## GOAL OF THE EXERCISE
All pictures are to be dropped, and the remaining data set down exactly.

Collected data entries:
--------

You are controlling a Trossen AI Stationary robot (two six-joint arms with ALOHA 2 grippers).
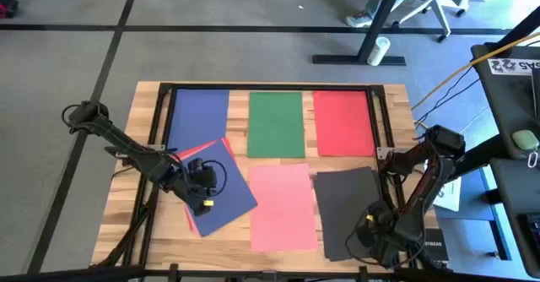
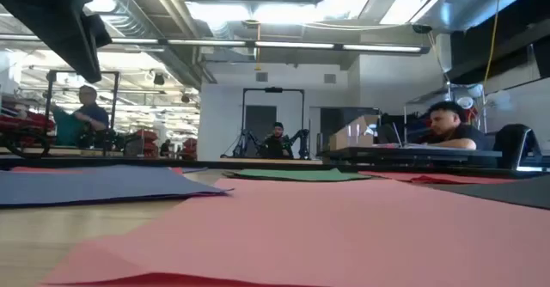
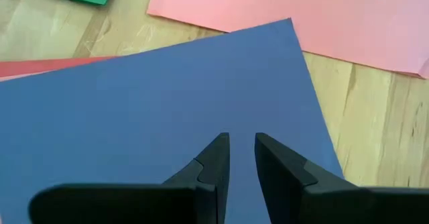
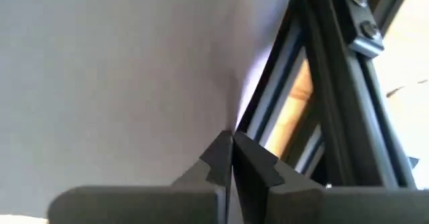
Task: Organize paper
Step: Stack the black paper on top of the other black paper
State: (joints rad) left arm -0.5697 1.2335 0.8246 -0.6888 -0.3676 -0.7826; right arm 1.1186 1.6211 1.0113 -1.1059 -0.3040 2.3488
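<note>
The paper lies flat on the wooden table. Along the far side are a blue sheet, a green sheet and a red sheet. Nearer lie a pink sheet and a dark grey sheet. A second blue sheet, turned askew, covers most of another red sheet. My left gripper is over the askew blue sheet, its fingers a narrow gap apart. My right gripper is shut at the dark grey sheet's right edge. My left gripper points down at the middle of the askew blue sheet; I cannot tell whether its fingertips touch the paper. My right gripper's shut fingertips come from above at the dark grey sheet's right edge, beside the frame rail; whether they press on the paper or hold it does not show.
A dark metal frame borders the table, and its rail runs right beside my right gripper. Bare wood lies between the askew blue sheet and the pink sheet. People sit in the room beyond the table.
</note>
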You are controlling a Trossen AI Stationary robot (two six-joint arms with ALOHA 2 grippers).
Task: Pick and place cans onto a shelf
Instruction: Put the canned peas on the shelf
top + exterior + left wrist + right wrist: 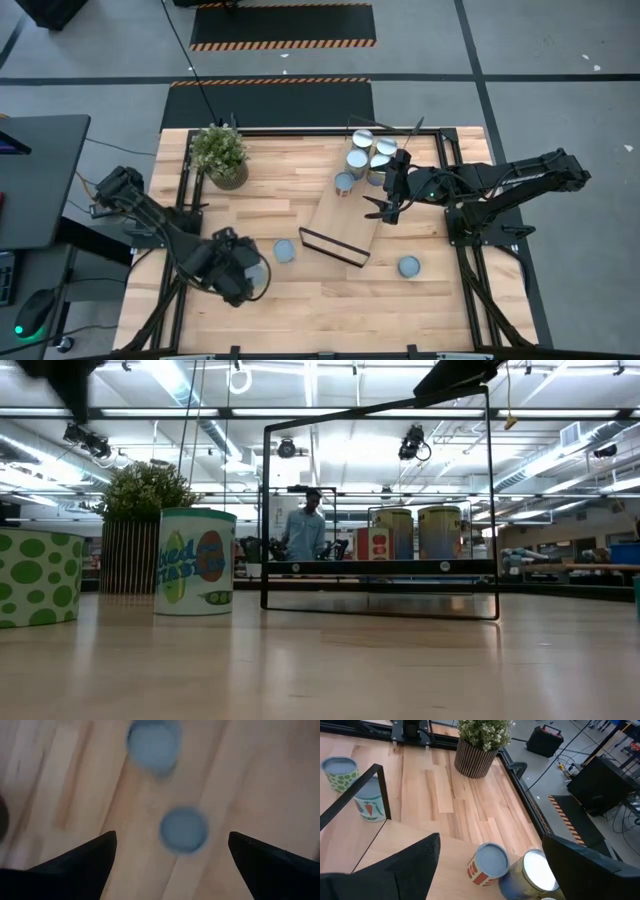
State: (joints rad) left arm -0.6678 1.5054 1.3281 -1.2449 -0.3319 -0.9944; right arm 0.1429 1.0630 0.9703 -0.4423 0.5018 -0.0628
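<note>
Because loose cans (285, 251) sit on the tabletop (300, 300), your left gripper (172, 851) hovers over them, jaws spread; the right gripper (382, 206), spread too, overhangs the shelf (343, 227).

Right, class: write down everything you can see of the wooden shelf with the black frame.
The long light-wood shelf board with thin black metal frame ends stands mid-table at a slant, not square to the table's edges. In the low view its frame shows as a tall, thin open rectangle with a dark board running across it low down. The board's top looks bare. Silver-topped cans cluster just past its far end; whether they touch it cannot be told. The right arm's open end effector hovers beside that end, apart from it.
</note>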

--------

## SOLUTION TO THIS TASK
You are controlling a Trossen AI Stationary robot (two six-joint arms with ALOHA 2 grippers).
Task: Organize paper
Step: Stack the black paper on top of the other black paper
State: (joints rad) left arm -0.5697 1.2335 0.8246 -0.6888 -0.3676 -0.7826; right arm 1.1186 1.6211 1.0113 -1.1059 -0.3040 2.3488
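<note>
The paper lies flat on the wooden table. Along the far side are a blue sheet, a green sheet and a red sheet. Nearer lie a pink sheet and a dark grey sheet. A second blue sheet, turned askew, covers most of another red sheet. My left gripper is over the askew blue sheet, its fingers a narrow gap apart. My right gripper is shut at the dark grey sheet's right edge. My left gripper points down at the middle of the askew blue sheet; I cannot tell whether its fingertips touch the paper. My right gripper's shut fingertips come from above at the dark grey sheet's right edge, beside the frame rail; whether they press on the paper or hold it does not show.
A dark metal frame borders the table, and its rail runs right beside my right gripper. Bare wood lies between the askew blue sheet and the pink sheet. People sit in the room beyond the table.
</note>
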You are controlling a Trossen AI Stationary robot (two six-joint arms with ALOHA 2 grippers).
Task: Pick and place cans onto a shelf
Instruction: Put the canned peas on the shelf
top + exterior + left wrist + right wrist: 
State: (joints rad) left arm -0.6678 1.5054 1.3281 -1.2449 -0.3319 -0.9944; right arm 0.1429 1.0630 0.9703 -0.4423 0.5018 -0.0628
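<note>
Because loose cans (285, 251) sit on the tabletop (300, 300), your left gripper (172, 851) hovers over them, jaws spread; the right gripper (382, 206), spread too, overhangs the shelf (343, 227).

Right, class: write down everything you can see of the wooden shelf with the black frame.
The long light-wood shelf board with thin black metal frame ends stands mid-table at a slant, not square to the table's edges. In the low view its frame shows as a tall, thin open rectangle with a dark board running across it low down. The board's top looks bare. Silver-topped cans cluster just past its far end; whether they touch it cannot be told. The right arm's open end effector hovers beside that end, apart from it.
</note>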

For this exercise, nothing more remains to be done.